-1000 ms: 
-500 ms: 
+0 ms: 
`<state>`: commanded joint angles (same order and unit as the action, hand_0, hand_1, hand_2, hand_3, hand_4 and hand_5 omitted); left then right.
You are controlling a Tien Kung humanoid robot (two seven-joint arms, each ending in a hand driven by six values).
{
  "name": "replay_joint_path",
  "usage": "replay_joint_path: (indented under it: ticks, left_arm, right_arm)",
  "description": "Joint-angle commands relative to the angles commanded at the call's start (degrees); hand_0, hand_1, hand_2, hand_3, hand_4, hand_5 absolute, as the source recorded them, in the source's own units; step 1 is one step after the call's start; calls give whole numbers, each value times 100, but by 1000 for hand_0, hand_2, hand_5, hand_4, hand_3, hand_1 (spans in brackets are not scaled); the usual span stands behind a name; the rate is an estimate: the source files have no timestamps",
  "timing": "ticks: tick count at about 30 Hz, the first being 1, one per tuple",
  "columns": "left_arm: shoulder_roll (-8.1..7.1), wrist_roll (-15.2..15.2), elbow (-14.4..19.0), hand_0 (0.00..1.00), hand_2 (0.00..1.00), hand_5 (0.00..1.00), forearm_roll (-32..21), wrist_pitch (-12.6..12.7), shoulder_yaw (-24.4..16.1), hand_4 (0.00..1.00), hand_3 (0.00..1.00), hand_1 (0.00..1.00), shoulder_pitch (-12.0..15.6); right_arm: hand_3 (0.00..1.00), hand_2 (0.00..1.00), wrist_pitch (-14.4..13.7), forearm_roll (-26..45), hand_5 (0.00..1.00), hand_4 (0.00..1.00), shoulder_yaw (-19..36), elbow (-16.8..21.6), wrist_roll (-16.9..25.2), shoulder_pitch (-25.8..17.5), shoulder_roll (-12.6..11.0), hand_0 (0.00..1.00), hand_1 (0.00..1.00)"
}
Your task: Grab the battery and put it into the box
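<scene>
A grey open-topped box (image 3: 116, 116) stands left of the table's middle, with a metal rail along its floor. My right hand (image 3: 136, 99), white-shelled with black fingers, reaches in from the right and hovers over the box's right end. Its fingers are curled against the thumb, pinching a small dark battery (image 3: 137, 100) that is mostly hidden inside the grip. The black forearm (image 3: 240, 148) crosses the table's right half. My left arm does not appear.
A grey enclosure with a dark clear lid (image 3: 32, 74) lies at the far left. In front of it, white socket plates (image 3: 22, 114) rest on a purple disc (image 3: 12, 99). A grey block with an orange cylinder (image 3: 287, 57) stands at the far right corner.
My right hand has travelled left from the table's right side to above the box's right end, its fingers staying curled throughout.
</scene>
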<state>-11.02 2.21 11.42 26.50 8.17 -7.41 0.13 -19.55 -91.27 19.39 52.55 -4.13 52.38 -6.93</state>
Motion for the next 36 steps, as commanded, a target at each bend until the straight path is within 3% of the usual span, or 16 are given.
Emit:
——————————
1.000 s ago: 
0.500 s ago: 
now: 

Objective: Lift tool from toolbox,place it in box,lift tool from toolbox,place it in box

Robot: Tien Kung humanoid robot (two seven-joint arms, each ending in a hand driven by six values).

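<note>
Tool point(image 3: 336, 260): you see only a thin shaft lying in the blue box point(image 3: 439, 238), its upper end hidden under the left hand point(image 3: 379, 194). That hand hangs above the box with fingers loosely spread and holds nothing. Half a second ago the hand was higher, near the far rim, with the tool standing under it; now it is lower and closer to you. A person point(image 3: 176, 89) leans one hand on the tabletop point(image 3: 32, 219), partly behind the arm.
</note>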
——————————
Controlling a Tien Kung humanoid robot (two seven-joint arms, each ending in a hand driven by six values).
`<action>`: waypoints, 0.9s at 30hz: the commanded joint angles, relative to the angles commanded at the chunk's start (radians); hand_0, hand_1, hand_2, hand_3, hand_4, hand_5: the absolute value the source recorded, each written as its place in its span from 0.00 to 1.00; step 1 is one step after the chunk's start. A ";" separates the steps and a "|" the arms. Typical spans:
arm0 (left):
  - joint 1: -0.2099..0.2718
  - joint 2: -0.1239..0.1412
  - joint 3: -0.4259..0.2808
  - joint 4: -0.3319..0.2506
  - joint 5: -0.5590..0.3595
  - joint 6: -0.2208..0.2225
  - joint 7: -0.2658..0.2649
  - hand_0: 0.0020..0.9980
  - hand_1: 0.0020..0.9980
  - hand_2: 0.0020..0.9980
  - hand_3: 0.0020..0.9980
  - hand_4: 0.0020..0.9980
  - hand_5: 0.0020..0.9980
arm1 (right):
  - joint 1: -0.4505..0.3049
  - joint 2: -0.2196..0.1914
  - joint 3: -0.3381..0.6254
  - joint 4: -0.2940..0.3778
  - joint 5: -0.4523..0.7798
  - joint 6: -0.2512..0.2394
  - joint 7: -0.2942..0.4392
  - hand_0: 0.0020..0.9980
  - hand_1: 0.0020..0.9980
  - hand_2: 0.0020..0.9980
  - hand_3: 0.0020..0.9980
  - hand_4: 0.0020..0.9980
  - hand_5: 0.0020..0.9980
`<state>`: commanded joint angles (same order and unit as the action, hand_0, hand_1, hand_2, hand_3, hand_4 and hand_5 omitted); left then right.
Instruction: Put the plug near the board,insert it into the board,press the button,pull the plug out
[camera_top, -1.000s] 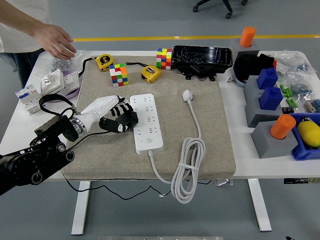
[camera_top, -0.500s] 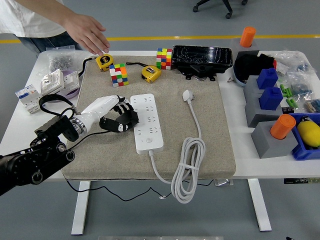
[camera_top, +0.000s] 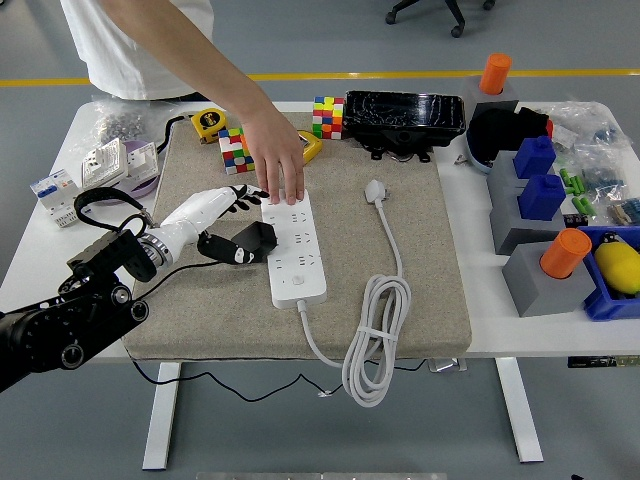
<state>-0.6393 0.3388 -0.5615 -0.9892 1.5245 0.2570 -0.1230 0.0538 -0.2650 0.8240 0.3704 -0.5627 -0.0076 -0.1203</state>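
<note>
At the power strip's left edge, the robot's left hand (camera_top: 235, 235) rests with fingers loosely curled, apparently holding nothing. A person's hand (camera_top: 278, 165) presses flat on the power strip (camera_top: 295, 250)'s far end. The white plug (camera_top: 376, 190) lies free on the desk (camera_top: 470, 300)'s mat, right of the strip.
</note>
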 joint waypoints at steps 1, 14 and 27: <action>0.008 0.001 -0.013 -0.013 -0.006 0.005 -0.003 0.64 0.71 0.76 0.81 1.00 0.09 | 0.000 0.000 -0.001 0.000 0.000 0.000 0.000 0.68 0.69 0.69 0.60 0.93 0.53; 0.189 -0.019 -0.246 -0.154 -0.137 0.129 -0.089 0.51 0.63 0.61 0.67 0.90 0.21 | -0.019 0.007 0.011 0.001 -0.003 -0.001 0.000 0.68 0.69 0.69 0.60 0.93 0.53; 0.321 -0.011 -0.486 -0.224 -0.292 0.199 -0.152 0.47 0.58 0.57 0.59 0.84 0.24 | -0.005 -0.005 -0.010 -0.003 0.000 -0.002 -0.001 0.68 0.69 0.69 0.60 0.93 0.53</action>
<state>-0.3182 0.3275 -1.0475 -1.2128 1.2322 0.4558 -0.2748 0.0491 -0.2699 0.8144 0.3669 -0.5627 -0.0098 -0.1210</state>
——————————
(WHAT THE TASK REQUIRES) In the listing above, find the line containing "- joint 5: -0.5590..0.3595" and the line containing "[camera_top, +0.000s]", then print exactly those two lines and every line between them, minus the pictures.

(EXERCISE ANSWER)
  - joint 5: -0.5590..0.3595
  - joint 6: -0.2208..0.2225
  - joint 7: -0.2658..0.2649
  - hand_0: 0.0020..0.9980
  - hand_1: 0.0020..0.9980
  - hand_2: 0.0020..0.9980
  - hand_3: 0.0020..0.9980
  - hand_4: 0.0020..0.9980
  - hand_5: 0.0020..0.9980
arm1 (right):
  - joint 1: -0.4505..0.3049
  - joint 2: -0.2196..0.1914
  - joint 3: -0.3381..0.6254
  - joint 4: -0.2940..0.3778
  - joint 5: -0.4523..0.7798
  - joint 6: -0.2512..0.2394
  - joint 7: -0.2942..0.4392
  - hand_0: 0.0020..0.9980
  - hand_1: 0.0020..0.9980
  - hand_2: 0.0020..0.9980
  - hand_3: 0.0020..0.9980
  - hand_4: 0.0020..0.9980
  - hand_5: 0.0020..0.9980
`<state>`: commanded joint angles (same order and unit as the action, hand_0, hand_1, hand_2, hand_3, hand_4 and hand_5 omitted); left then right.
Instruction: Put the plug near the board,insert it into the board,press the button,pull the plug out
[camera_top, -1.000s] 
[camera_top, -0.500s] 
[camera_top, +0.000s] 

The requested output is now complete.